Incorporation of membrane-bound IL-15 (mb15) into the CAR design improves the efficacy of CAR CIML NK cells. (A) Representative flow cytometry plots showing cell viability (Upper Panel) and Ki-67 staining (Bottom Panel) of CAR- versus CAR-mb15-transduced CIML NK cells. CIML NK cells were cultured in cytokine-limited media for 5 d before flow cytometry assay. (B and C) Comparison of tumor burden in recipient mice given untransduced (Ctrl) or CAR- or CAR-mbIL15-transduced CIML NK cells by BLI (B) and quantification of luciferase activity (C) (n = 4 mice per group). (D–F) Comparison of AML burden and persistence of the transferred human NK cells in the indicated tissues of recipient mice treated with CIML NK cells expressing NPM1c-CAR or NPM1c-CAR-mb15 at day 19 post-NK cell adoptive transfer. (D) Representative flow cytometry staining profiles of hCD45 versus mCD45 gating on live cells (Left Panel) from liver, CD33 versus hCD45 gating on hCD45⁺ cells (Middle Panel), and CD56 versus anti-scFv gating on hCD45⁺ CD33⁻ cells (Right Panel). (E) Quantifications of OCI-AML3 leukemic cells in the indicated tissues. (F) Quantifications of CAR-expressing human NK cell percentages in the indicated tissues. n = 4 mice per group. Error bars in C, E, and F represented mean with SEM from biological replicates. Data were analyzed by two-way ANOVA with the Sidak posttest (C) or one-way ANOVA with the Tukey posttest (E and F).

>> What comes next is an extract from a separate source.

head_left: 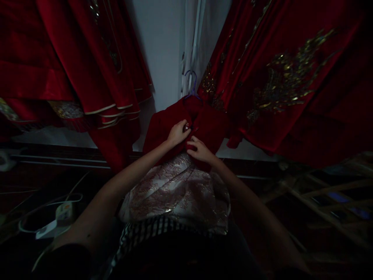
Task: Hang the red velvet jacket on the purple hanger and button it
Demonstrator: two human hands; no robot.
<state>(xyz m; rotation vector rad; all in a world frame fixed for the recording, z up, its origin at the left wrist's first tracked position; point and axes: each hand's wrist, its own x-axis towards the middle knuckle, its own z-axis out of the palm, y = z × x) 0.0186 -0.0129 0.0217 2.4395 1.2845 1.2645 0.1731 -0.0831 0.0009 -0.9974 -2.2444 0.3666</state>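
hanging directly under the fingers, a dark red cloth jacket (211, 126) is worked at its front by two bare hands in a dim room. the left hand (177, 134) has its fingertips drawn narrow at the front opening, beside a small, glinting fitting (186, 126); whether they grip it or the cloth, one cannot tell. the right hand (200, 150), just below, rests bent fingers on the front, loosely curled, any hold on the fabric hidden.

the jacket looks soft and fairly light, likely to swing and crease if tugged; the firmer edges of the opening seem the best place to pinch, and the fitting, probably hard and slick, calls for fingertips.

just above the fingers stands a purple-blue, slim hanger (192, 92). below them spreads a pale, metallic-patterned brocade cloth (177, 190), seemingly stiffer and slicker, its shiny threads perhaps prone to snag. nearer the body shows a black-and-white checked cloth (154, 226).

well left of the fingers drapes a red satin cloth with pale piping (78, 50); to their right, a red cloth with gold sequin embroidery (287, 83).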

Data are representative of two (A) or three (B–F) independent experiments.

Fig. 6.

scRNA-seq analyses reveal crosstalk between CAR-mb15 CIML NK cells and AML target cells. (A) tSNE clustering analysis of CAR⁺ NK cells cocultured with or without AML target cells. CIML NK cells generated from two PB donors were transduced with NPM1c-CAR-mb15 lentivirus, and purified viable NK cells were cocultured with OCI-AML3 cells for 24 h followed by scRNA-seq. (B) Cell proportion of identified clusters in CAR⁺ NK cells cocultured with or without AML target cells; cluster 2 was consistently increased in CAR⁺ NK cells cocultured with AML targets. (C) Volcano plot of gene expression between cluster 2 and other clusters. Blue dots: down-regulated; and orange dots: up-regulated DEGs. (D) Dot plots of the expression of selected genes. (E) GO functional enrichment analysis of DEGs in C. (F) Fold-change of IFNγ, CD107a, perforin, and granzyme B in NPM1c-CAR-mb15 CIML NK cells over untransduced (Ctrl) CIML NK cells. CIML NK cells from three different donors were cocultured with OCI-AML3 target cells for 5 h followed by mass cytometry analysis. (G) The scores for maturation, cytotoxicity, KIR, and inhibition in each cluster. (H) Comparison of selected marker expression by NPM1c-CAR-mb15 CIML NK cells and the untransduced CIML NK cells from the same donor. CAR⁺ and CAR⁻ CIML NK cells were cocultured with AML target cells for 5 h and analyzed by mass cytometry. The heatmap shows median values in protein expression levels of the indicated activation markers and receptors. n = 2 (A–E and G) and 3 (F) PB donors. Data are representative of two (H) independent experiments or pooled from two (F) independent experiments.